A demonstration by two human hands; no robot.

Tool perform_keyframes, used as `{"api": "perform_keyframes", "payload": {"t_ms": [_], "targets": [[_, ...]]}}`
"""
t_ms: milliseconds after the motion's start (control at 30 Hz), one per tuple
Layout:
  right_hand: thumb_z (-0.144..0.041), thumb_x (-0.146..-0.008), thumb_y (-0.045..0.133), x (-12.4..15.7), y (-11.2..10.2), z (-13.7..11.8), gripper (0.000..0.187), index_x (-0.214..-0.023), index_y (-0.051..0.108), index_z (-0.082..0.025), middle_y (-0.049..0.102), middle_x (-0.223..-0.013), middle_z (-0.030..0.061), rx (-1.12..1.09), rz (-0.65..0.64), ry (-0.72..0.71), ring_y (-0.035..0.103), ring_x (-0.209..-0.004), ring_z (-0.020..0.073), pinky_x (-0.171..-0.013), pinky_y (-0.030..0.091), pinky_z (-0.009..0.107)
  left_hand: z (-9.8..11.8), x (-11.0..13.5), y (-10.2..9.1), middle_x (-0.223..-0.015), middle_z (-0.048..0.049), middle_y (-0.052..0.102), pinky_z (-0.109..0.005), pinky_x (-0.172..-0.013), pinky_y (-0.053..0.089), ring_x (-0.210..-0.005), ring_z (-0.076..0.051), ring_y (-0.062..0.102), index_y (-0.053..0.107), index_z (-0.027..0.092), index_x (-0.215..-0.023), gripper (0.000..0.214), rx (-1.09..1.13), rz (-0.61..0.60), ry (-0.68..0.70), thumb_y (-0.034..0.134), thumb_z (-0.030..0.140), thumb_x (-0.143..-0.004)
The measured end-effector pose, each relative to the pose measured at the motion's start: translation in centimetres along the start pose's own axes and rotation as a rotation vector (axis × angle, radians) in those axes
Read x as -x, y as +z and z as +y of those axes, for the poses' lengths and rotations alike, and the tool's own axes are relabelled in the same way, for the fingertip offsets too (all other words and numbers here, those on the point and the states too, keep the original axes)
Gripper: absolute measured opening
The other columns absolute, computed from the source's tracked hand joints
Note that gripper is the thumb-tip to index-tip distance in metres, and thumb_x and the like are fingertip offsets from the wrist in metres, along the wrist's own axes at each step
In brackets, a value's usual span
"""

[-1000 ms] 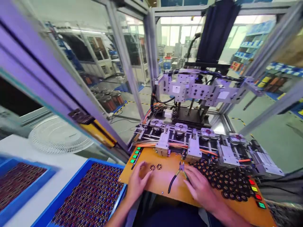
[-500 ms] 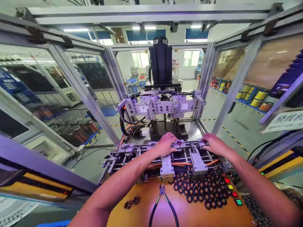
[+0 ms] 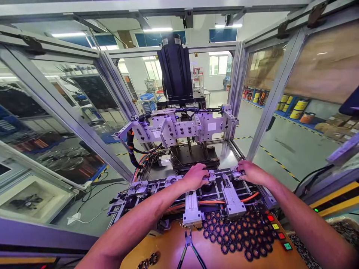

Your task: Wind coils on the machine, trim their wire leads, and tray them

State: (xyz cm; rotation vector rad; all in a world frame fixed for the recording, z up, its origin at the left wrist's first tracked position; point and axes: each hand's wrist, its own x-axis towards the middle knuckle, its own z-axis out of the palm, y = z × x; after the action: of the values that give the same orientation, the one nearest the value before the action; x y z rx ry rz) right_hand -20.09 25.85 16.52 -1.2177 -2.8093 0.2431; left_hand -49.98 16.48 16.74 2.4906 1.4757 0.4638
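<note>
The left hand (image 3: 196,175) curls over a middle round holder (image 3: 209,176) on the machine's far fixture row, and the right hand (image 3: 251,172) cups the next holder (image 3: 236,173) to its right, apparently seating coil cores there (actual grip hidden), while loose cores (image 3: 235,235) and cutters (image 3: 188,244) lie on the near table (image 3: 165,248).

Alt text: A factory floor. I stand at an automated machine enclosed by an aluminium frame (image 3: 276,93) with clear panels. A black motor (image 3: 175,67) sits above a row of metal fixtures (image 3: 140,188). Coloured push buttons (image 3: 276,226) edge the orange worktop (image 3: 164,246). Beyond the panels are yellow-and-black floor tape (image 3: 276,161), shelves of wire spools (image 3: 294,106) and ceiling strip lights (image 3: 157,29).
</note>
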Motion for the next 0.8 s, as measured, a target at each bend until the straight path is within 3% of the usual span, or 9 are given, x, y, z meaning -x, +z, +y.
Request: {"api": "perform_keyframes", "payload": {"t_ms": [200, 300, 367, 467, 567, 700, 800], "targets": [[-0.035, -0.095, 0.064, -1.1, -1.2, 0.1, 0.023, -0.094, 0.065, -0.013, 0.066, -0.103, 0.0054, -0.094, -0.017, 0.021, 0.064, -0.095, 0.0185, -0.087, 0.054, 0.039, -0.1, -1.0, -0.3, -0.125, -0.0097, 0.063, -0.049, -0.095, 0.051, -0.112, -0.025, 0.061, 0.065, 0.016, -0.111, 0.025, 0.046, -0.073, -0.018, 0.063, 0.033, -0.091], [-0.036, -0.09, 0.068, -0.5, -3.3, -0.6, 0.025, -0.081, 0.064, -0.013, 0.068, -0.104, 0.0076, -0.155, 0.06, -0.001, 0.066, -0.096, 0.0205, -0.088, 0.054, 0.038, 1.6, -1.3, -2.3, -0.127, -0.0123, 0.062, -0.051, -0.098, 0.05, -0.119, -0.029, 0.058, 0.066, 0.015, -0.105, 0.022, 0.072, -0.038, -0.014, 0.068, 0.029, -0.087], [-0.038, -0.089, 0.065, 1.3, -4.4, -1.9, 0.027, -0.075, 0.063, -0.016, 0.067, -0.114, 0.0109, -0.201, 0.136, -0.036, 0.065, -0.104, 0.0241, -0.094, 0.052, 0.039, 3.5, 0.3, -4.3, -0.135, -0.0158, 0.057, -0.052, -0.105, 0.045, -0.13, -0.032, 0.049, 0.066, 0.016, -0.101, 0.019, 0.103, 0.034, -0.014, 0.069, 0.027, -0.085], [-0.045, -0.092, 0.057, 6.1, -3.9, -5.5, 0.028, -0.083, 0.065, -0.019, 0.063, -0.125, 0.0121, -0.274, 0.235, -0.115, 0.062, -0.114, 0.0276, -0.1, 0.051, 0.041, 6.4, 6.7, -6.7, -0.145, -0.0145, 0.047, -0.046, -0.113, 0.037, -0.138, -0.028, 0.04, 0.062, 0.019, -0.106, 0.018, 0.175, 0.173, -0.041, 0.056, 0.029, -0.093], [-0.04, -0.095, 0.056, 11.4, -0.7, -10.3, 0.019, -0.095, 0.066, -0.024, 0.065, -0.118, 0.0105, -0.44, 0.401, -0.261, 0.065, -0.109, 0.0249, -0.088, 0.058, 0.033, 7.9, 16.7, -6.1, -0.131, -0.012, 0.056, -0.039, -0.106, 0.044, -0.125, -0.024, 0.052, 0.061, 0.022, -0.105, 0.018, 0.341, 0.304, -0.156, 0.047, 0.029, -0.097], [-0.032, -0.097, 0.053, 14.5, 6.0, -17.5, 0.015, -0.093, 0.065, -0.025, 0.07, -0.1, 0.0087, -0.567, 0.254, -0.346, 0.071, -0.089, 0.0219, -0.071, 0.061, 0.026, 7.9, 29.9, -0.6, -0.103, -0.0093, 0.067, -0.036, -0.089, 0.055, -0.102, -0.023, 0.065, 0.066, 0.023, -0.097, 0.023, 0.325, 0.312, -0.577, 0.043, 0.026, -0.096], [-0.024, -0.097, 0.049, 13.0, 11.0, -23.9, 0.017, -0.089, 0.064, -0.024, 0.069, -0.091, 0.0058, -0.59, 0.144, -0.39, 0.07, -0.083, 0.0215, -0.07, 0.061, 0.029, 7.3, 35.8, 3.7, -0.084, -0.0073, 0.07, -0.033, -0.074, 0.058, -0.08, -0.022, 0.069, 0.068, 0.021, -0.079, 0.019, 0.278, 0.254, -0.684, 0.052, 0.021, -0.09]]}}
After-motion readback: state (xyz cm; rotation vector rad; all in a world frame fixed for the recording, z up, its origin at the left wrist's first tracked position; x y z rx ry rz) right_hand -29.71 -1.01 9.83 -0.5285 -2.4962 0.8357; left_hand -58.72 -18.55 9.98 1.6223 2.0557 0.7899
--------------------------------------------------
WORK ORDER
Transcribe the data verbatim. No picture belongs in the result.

REPLY
A demonstration by two human hands; no robot.

Tool perform_keyframes, used as `{"api": "perform_keyframes", "payload": {"t_ms": [_], "targets": [[_, ...]]}}`
"""
t_ms: milliseconds after the motion's start (control at 30 Hz), one per tuple
Layout:
  right_hand: thumb_z (-0.144..0.041), thumb_x (-0.146..-0.008), thumb_y (-0.045..0.133), x (-12.4..15.7), y (-11.2..10.2), z (-13.7..11.8), gripper (0.000..0.187), index_x (-0.214..-0.023), index_y (-0.051..0.108), index_z (-0.082..0.025), middle_y (-0.049..0.102), middle_x (-0.223..-0.013), middle_z (-0.030..0.061), rx (-1.12..1.09), rz (-0.65..0.64), ry (-0.72..0.71), ring_y (-0.035..0.103), ring_x (-0.209..-0.004), ring_z (-0.020..0.073), pinky_x (-0.171..-0.013), pinky_y (-0.030..0.091), pinky_z (-0.009..0.107)
  left_hand: z (-9.8..11.8), x (-11.0..13.5), y (-10.2..9.1), middle_x (-0.223..-0.015), middle_z (-0.048..0.049), middle_y (-0.052..0.102), pinky_z (-0.109..0.005), pinky_x (-0.172..-0.013), pinky_y (-0.053..0.089), ring_x (-0.210..-0.005), ring_z (-0.076..0.051), ring_y (-0.062..0.102), index_y (-0.053..0.107), index_z (-0.027..0.092), index_x (-0.215..-0.023), gripper (0.000..0.214), rx (-1.09..1.13), rz (-0.61..0.60), ry (-0.68..0.70), thumb_y (-0.034..0.134), thumb_z (-0.030..0.140), thumb_x (-0.143..-0.004)
The measured end-effector pose, each relative to the pose measured at the motion's start: translation in centimetres along the start pose's own axes and rotation as a rotation vector (axis × angle, radians) in those axes
Read x as -x, y as +z and z as +y of those axes, for the poses' lengths and rotations alike, and the tool's own axes are relabelled in the same way, for the fingertip offsets too (all other words and numbers here, those on the point and the states too, keep the original axes)
Gripper: absolute measured opening
The other columns absolute, computed from the source's tracked hand joints
Note that gripper is the thumb-tip to index-tip distance in metres, and thumb_x and the like are fingertip offsets from the wrist in metres, along the wrist's own axes at each step
In brackets, a value's usual span
"""

[-1000 ms] 
[-500 ms] 
[+0 ms] 

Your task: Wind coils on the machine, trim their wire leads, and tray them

State: (xyz cm; rotation vector rad; all in a world frame fixed for the recording, z up, its origin at the left wrist's first tracked position; point and axes: each hand's wrist, its own x-axis towards the middle knuckle, its own z-axis out of the palm, y = z × x; after the action: of the values that give the same orientation, the one nearest the value before the action; x y z rx ry rz) right_hand -20.09 25.85 16.52 -1.2177 -2.8093 0.2431; left_hand -49.98 16.48 16.74 2.4906 1.4757 0.4638
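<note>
The left hand (image 3: 196,175) curls over a middle round holder (image 3: 209,176) on the machine's far fixture row, and the right hand (image 3: 251,172) cups the next holder (image 3: 236,173) to its right, apparently seating coil cores there (actual grip hidden), while loose cores (image 3: 235,235) and cutters (image 3: 188,244) lie on the near table (image 3: 165,248).

Alt text: A factory floor. I stand at an automated machine enclosed by an aluminium frame (image 3: 276,93) with clear panels. A black motor (image 3: 175,67) sits above a row of metal fixtures (image 3: 140,188). Coloured push buttons (image 3: 276,226) edge the orange worktop (image 3: 164,246). Beyond the panels are yellow-and-black floor tape (image 3: 276,161), shelves of wire spools (image 3: 294,106) and ceiling strip lights (image 3: 157,29).
</note>
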Motion for the next 0.8 s, as measured, a target at each bend until the straight path is within 3% of the usual span, or 9 are given, x, y, z meaning -x, +z, +y.
Request: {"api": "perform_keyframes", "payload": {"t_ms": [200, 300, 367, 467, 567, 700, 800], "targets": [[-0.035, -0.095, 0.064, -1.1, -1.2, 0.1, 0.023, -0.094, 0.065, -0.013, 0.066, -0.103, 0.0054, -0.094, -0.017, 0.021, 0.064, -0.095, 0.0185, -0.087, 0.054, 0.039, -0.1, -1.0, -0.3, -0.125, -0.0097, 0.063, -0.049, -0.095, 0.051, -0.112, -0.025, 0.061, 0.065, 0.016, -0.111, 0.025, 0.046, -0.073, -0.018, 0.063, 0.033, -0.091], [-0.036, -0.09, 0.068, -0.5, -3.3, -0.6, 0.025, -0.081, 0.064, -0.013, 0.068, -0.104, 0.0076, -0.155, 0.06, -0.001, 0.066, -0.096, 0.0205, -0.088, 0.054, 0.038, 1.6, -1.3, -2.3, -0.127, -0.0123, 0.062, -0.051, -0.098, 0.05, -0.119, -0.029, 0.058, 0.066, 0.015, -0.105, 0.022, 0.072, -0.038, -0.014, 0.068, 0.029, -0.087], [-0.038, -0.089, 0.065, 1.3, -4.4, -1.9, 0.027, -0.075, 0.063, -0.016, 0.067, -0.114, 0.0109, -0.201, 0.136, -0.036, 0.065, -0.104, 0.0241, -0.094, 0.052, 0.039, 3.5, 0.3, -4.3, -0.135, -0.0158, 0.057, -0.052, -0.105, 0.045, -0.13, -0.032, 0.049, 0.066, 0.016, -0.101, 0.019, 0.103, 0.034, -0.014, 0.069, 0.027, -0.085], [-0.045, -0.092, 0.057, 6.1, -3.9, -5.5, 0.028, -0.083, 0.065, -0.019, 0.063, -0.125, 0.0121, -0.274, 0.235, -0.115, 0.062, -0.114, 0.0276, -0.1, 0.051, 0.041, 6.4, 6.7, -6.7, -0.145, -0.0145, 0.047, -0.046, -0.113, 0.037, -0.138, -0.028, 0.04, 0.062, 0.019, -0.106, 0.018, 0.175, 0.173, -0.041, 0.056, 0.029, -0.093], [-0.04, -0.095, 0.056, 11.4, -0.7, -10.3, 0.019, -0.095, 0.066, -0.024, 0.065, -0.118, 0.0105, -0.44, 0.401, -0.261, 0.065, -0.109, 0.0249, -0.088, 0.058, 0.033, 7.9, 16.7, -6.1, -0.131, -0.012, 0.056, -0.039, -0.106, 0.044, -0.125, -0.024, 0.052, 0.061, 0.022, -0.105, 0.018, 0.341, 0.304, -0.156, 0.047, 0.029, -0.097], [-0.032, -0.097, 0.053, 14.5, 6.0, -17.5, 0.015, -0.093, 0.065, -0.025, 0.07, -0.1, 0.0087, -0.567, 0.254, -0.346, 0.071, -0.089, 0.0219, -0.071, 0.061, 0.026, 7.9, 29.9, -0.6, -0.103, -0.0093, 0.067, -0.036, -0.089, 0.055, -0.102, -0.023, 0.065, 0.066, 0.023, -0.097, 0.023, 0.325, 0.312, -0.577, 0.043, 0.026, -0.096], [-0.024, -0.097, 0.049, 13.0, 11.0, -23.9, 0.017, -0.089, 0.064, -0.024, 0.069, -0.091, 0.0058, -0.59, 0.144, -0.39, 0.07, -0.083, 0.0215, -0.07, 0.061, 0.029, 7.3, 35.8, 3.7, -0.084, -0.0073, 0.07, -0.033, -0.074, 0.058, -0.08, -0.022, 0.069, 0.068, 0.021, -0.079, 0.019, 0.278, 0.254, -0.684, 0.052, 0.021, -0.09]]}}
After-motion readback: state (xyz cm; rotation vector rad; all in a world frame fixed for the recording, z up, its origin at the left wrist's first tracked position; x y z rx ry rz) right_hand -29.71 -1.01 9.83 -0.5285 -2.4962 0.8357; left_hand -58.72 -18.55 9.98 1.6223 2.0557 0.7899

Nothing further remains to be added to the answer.